The three.js post processing can be configured to use float type for the read / write targets, as well. But the internal targets aren’t always necessarily configurable. Doing a quick test on the bloom example for three.js it seems that what I described above already works – you just have to pass float targets into the EffectComposer constructor and then bloom can work on anything brighter than [0, 1]. Looks like this also works for vanruescs lib.

i imagine it like this: effects is just a screen filling quad with a shader material that allows multiple passes? but then everything that works in the effectcomposer, for instance, could just apply to a common meshstandardmaterial - like it could be retro-fitted to render bloom outside of the mesh it’s covering?

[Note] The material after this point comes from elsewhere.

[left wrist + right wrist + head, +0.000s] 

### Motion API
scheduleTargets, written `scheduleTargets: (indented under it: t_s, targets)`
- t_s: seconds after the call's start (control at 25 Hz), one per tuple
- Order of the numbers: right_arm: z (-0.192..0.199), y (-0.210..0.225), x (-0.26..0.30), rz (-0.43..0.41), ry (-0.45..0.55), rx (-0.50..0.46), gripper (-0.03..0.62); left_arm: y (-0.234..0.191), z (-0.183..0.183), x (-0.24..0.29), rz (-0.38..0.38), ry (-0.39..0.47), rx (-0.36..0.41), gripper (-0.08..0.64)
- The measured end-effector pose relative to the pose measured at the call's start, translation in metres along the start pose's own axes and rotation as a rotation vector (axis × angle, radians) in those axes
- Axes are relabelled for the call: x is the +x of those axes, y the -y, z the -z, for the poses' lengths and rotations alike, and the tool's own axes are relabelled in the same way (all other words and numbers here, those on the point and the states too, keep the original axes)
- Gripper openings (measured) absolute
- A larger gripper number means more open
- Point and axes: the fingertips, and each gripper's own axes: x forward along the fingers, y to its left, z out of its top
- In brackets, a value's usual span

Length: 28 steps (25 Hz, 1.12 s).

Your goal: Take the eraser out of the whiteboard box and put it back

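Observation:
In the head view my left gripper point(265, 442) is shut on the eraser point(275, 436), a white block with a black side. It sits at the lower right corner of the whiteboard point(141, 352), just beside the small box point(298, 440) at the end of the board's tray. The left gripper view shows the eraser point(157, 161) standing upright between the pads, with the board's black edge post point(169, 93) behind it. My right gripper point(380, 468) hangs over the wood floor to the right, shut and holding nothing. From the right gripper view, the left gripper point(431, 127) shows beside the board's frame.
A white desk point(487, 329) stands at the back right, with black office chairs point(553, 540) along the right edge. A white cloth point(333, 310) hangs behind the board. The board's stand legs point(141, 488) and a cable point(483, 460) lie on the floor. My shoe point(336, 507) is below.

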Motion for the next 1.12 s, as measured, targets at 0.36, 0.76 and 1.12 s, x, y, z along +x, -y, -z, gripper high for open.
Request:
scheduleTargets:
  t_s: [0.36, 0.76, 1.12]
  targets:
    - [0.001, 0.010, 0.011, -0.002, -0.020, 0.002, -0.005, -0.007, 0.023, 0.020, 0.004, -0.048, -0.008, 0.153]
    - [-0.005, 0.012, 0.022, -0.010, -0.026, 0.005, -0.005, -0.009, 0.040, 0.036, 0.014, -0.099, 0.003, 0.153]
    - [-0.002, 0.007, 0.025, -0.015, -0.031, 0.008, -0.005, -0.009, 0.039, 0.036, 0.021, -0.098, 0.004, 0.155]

GPUs work by transforming triangles, rasterizing pixels for those triangles into the screen, and then generating a color for every pixel. That means that effects like bloom or lens distortion that breach or change the edge of the triangle can’t be with a regular material. Post processing affords looking at previously rendered data and sibling pixels to render effects. And even if an effect can be done with a regular material it can be a lot more expensive to. It’s important to note that with overdraw it means that pixels that aren’t seen behind other objects often still have to run the possibly very expensive operations involved in the effect so just rendering a quad minimizes where these operations have to be run.